Chemical and Mechanical Signaling in Epithelial Spreading

We propose a minimal mathematical model to explain long-range coordination of dynamics of multiple cells in epithelial spreading, which may be induced, under different conditions, by a chemical signal, or mechanical stress, or both. The model is based on chemo-mechanical interactions including a chemical effect of stress and concentration-dependent traction. The results, showing kinase concentration distribution and cell displacement, allow us to reproduce two activation waves on different time scales observed in the experiment, and distinguish between distinct dynamical patterns observed under conditions of injury or unconstraining.

💡 Research Summary

The paper addresses the long‑range coordination observed when epithelial sheets spread after injury or when mechanical constraints are released. Existing explanations have largely treated chemical cues (e.g., growth‑factor diffusion) and mechanical cues (e.g., tissue tension) in isolation, yet experiments reveal that both signals act together, producing two distinct activation waves: a fast, injury‑triggered wave and a slower, sustained wave that propagates across the monolayer. To capture this dual‑wave behavior, the authors construct a minimal chemo‑mechanical model that couples a continuum mechanics description of tissue stress with a reaction‑diffusion equation for a key intracellular kinase (or “signal” molecule).

Key elements of the model:

1. Mechanical field (σ) – The epithelial sheet is treated as a thin elastic layer. The local traction force exerted on the substrate, T, depends on the intracellular kinase concentration c. The balance of forces yields a partial differential equation for the stress σ(x,t), which diffuses through the tissue and is influenced by boundary conditions (fixed for “injury”, free for “unconstraining”).

2. Chemical field (c) – The concentration of an activated kinase obeys a reaction‑diffusion equation: ∂c/∂t = D∇²c + k₁σc – k₂c. The term k₁σc represents the stress‑induced activation (the “chemical effect of stress”), i.e., mechanical tension enhances the biochemical activation rate.

3. Traction‑concentration coupling – The traction generated by a cell is not constant; it rises with c but saturates, modeled as T(c)=T₀·c/(c+K). This captures the experimentally observed concentration‑dependent contractility and introduces a nonlinear feedback loop: higher c → larger traction → higher σ → further c activation.

The authors solve the coupled equations numerically in one‑ and two‑dimensional domains, initializing the system with a localized stress spike (mimicking injury) and a modest increase in c. The simulations generate two waves that match experimental observations:

• Fast wave – Triggered almost instantaneously by the stress spike, it travels at ≈10 µm min⁻¹, consistent with the rapid calcium or MAPK wave seen in wound‑healing assays. This wave is primarily mechanical; its amplitude and speed are controlled by the stress‑activation coefficient (α) and the elastic modulus of the sheet.

• Slow wave – After the fast wave decays, the diffusion of activated kinase together with the feedback from traction produces a slower front (≈1 µm min⁻¹) that sweeps the entire monolayer. This wave reflects the chemical propagation component and persists as long as the traction‑induced stress remains above the activation threshold.

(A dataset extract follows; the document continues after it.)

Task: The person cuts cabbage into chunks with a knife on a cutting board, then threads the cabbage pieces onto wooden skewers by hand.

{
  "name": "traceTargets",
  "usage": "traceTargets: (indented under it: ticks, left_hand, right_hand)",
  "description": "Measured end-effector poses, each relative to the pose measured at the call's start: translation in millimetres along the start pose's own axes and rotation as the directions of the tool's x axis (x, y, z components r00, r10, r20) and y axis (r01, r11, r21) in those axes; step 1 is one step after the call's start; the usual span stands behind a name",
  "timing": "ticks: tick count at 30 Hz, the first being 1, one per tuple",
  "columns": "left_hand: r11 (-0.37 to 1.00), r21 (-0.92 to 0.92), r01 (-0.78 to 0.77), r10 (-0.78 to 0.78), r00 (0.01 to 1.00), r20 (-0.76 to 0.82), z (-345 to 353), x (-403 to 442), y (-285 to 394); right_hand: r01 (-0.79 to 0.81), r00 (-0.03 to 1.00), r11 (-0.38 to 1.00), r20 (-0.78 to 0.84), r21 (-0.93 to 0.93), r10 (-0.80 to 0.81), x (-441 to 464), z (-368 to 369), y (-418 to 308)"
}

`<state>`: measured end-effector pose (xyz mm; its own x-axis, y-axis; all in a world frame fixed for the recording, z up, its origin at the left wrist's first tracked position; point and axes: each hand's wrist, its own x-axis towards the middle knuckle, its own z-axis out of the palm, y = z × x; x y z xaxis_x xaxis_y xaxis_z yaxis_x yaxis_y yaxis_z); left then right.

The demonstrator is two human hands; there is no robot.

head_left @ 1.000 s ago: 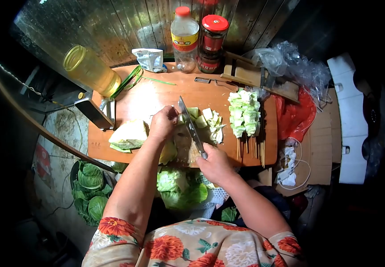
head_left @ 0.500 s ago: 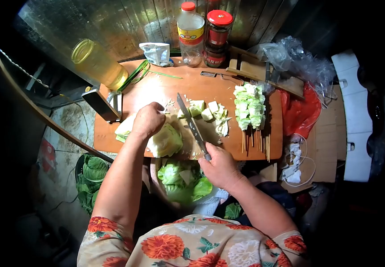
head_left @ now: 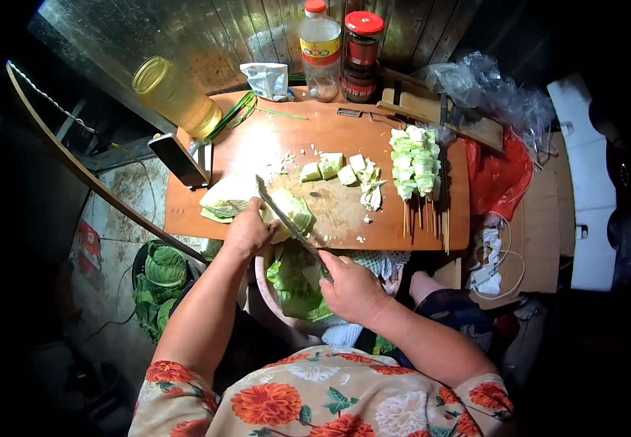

By altering boundary conditions, the model reproduces distinct patterns observed under “injury” (fixed edges) versus “unconstraining” (free edges). In the injury case, the fast wave is damped because the fixed boundary suppresses stress buildup, and the slow wave dominates the dynamics. In the unconstrained case, stress can build up freely, leading to a pronounced fast wave that propagates simultaneously across the sheet, followed by the slower wave.

Parameter sensitivity analysis shows that the stress‑to‑chemical coupling coefficient (α) and the saturation constant K in the traction law are the most influential. Large α amplifies the fast wave, while a small K causes rapid saturation of traction, limiting the slow wave and slowing overall tissue remodeling. These findings suggest that epithelial cells may employ intrinsic feedback mechanisms to prevent runaway contractility while still enabling rapid coordination after injury.

The study’s contributions are threefold:

1. Unified framework – It provides a compact set of equations that simultaneously capture mechanical and chemical signaling, offering a quantitative bridge between disparate experimental observations.

2. Mechanistic insight – The model clarifies how mechanical stress can act as a catalyst for biochemical activation and how the resulting biochemical state feeds back to modulate tissue mechanics, producing the observed dual‑wave dynamics.

3. Predictive utility – By adjusting parameters, the model can predict how changes in substrate stiffness, cell contractility, or inhibitor treatments would alter wave speed and pattern, guiding future experimental designs in wound healing, tissue engineering, and cancer invasion studies.

Future extensions proposed by the authors include incorporating three‑dimensional geometry, nonlinear elastic responses, and cell‑cell adhesion dynamics, as well as coupling the model to live‑imaging data for real‑time parameter inference. Overall, the paper delivers a concise yet powerful theoretical tool for dissecting the intertwined chemical‑mechanical choreography that underlies epithelial spreading.